Overview
At Blue Yonder, I worked on a 15-person team building cloud-native SaaS ML solutions for enterprise omnichannel supply-chain decision-making. The scale was unlike anything I’d worked on before: 5TB+ of live, noisy, high-dimensional retail and logistics data, with real-time forecasts driving operational decisions for some of the world’s largest retailers.
My contributions spanned 7 forecasting problem types — from store fulfillment capacity to markdown optimization — each with its own data characteristics, business objectives, and production constraints.
The Problem
Retail supply chains are decisions stacked on decisions: how much inventory to hold, when to replenish, how much capacity to reserve for fulfillment, when and how deeply to discount aging inventory. Each of these decisions had historically been made with siloed, ad-hoc models or manual rules that couldn’t adapt to changing demand patterns, stockouts, or external events.
The challenge wasn’t just modeling accuracy — it was building systems that could ingest 5TB+ of data, produce reliable predictions within latency budgets, and be understood by business stakeholders who needed to act on the outputs.
Why It Mattered
For enterprise retailers operating at scale, a 1% improvement in fulfillment capacity utilization or a 2% reduction in markdowns translates to tens of millions of dollars in impact. Wrong inventory positions create stockouts or overstock — both costly. Inaccurate markdown timing means leaving money on the table or burning margin unnecessarily. The forecasts weren’t academic — every output was connected to an operational decision.
Data & Inputs
- Historical sales data: SKU-level, store-level, timestamped — 5TB+ raw
- Inventory levels, purchase orders, supplier lead times
- Fulfillment center capacity logs — historical and real-time
- Return rates and reverse logistics patterns
- External data: calendar events, promotions, competitor pricing signals
- Demand signals: clickstream, web traffic, search trends (where available)

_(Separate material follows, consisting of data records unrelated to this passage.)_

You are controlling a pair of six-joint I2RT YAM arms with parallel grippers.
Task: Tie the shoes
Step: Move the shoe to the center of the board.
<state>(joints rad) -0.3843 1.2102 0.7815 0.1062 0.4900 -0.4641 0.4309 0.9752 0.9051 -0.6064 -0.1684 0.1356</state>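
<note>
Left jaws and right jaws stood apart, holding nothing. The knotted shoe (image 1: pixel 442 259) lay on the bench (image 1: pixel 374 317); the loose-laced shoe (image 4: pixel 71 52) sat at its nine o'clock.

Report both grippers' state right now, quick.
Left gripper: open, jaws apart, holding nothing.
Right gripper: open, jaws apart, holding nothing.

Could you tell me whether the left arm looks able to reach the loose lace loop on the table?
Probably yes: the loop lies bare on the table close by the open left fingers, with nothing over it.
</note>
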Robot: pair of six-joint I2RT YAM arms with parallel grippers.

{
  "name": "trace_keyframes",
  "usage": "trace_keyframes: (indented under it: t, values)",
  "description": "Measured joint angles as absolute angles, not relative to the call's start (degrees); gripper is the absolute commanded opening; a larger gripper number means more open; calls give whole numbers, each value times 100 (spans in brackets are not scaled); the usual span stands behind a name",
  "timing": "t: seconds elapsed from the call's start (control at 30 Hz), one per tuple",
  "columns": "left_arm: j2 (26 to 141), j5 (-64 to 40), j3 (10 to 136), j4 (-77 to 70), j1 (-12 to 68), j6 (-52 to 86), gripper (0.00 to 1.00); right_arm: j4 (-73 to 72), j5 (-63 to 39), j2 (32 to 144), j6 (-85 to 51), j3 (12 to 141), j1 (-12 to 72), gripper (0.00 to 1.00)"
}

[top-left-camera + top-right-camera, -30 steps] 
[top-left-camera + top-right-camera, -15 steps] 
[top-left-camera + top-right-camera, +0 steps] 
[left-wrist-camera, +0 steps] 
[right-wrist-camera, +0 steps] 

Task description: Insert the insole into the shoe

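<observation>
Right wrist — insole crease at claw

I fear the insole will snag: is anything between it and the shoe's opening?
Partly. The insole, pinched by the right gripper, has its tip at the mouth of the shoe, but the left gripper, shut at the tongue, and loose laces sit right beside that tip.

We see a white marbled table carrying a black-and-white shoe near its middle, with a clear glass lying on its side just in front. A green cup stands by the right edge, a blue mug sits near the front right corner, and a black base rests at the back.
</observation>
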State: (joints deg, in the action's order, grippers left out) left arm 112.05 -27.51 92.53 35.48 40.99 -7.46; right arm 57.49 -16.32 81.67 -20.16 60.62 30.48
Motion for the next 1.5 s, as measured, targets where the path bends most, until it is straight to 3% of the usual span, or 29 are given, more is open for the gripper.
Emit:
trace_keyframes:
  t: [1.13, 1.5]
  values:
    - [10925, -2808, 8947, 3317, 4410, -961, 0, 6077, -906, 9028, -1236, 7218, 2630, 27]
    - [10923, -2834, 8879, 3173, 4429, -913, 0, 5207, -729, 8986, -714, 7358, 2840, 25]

Data quality was a first-class problem. Missing values, encoding errors, outliers from one-off events, and inconsistent SKU definitions across client data sources were the norm, not the exception.
Approach
Each forecasting problem required its own modeling strategy:
Store Fulfillment Capacity: Time-series forecasting (LSTM + XGBoost ensemble) to predict capacity demand 2–14 days ahead. Feature engineering on historical utilization patterns, day-of-week effects, and event flags.
Delivery Date Estimation: Regression with uncertainty bounds. Critical: a confident wrong estimate is worse than an honest uncertain one. Used quantile regression to output confidence intervals, not point estimates.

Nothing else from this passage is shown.